→ Recorded data
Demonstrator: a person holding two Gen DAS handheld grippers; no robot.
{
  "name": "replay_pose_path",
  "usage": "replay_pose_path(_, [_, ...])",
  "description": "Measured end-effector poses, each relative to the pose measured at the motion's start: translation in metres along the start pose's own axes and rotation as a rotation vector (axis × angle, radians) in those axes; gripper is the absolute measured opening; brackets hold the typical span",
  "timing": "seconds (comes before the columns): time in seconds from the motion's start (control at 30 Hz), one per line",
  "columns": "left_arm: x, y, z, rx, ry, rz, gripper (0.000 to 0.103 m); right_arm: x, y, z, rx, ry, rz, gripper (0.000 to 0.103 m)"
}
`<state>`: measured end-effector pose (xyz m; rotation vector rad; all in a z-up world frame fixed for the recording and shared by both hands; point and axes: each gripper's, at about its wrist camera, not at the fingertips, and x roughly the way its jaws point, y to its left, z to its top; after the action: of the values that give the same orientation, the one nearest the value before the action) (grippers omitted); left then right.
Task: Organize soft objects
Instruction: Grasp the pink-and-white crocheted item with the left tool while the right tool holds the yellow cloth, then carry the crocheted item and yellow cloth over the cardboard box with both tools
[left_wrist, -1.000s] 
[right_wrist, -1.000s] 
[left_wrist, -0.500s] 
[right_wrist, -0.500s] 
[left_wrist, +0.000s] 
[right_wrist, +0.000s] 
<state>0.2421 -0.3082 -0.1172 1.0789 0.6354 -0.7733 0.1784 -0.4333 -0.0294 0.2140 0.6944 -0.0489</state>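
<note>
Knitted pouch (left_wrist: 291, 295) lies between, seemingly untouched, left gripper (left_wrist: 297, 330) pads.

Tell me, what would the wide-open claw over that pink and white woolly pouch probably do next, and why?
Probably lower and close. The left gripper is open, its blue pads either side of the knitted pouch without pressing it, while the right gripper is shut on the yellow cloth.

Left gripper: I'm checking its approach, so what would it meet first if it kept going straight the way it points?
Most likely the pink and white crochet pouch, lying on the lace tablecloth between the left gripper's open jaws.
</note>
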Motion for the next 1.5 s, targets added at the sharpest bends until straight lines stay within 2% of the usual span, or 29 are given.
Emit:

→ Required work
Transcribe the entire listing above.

→ Solution to the problem
Demonstrator: a person holding two Gen DAS handheld grippers; no robot.
{
  "name": "replay_pose_path",
  "usage": "replay_pose_path(_, [_, ...])",
  "description": "Measured end-effector poses, each relative to the pose measured at the motion's start: translation in metres along the start pose's own axes and rotation as a rotation vector (axis × angle, radians) in those axes; gripper is the absolute measured opening; brackets hold the typical span",
  "timing": "seconds (comes before the columns): time in seconds from the motion's start (control at 30 Hz), one per line",
  "columns": "left_arm: x, y, z, rx, ry, rz, gripper (0.000 to 0.103 m); right_arm: x, y, z, rx, ry, rz, gripper (0.000 to 0.103 m)"
}
`<state>`: measured end-effector pose (xyz m; rotation vector rad; all in a z-up world frame fixed for the recording and shared by both hands; point and axes: each gripper's, at about its wrist camera, not at the fingertips, and x roughly the way its jaws point, y to its left, z to its top; after the action: of the values that give the same orientation, the one nearest the value before the action) (grippers omitted); left then right.
Task: Organize soft objects
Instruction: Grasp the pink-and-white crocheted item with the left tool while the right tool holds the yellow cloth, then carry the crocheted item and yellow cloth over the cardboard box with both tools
[left_wrist, -1.000s] 
[right_wrist, -1.000s] 
[left_wrist, -0.500s] 
[right_wrist, -0.500s] 
[left_wrist, +0.000s] 
[right_wrist, +0.000s] 
<state>0.2421 -0.3082 -0.1172 1.0789 0.6354 -0.7733 0.1784 -0.4333 -0.0294 0.2140 0.6944 -0.0489</state>
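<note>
Knitted pouch (left_wrist: 291, 295) lies between, seemingly untouched, left gripper (left_wrist: 297, 330) pads.

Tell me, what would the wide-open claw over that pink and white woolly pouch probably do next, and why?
Probably lower and close. The left gripper is open, its blue pads either side of the knitted pouch without pressing it, while the right gripper is shut on the yellow cloth.

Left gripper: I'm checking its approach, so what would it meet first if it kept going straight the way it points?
Most likely the pink and white crochet pouch, lying on the lace tablecloth between the left gripper's open jaws.
</note>
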Motion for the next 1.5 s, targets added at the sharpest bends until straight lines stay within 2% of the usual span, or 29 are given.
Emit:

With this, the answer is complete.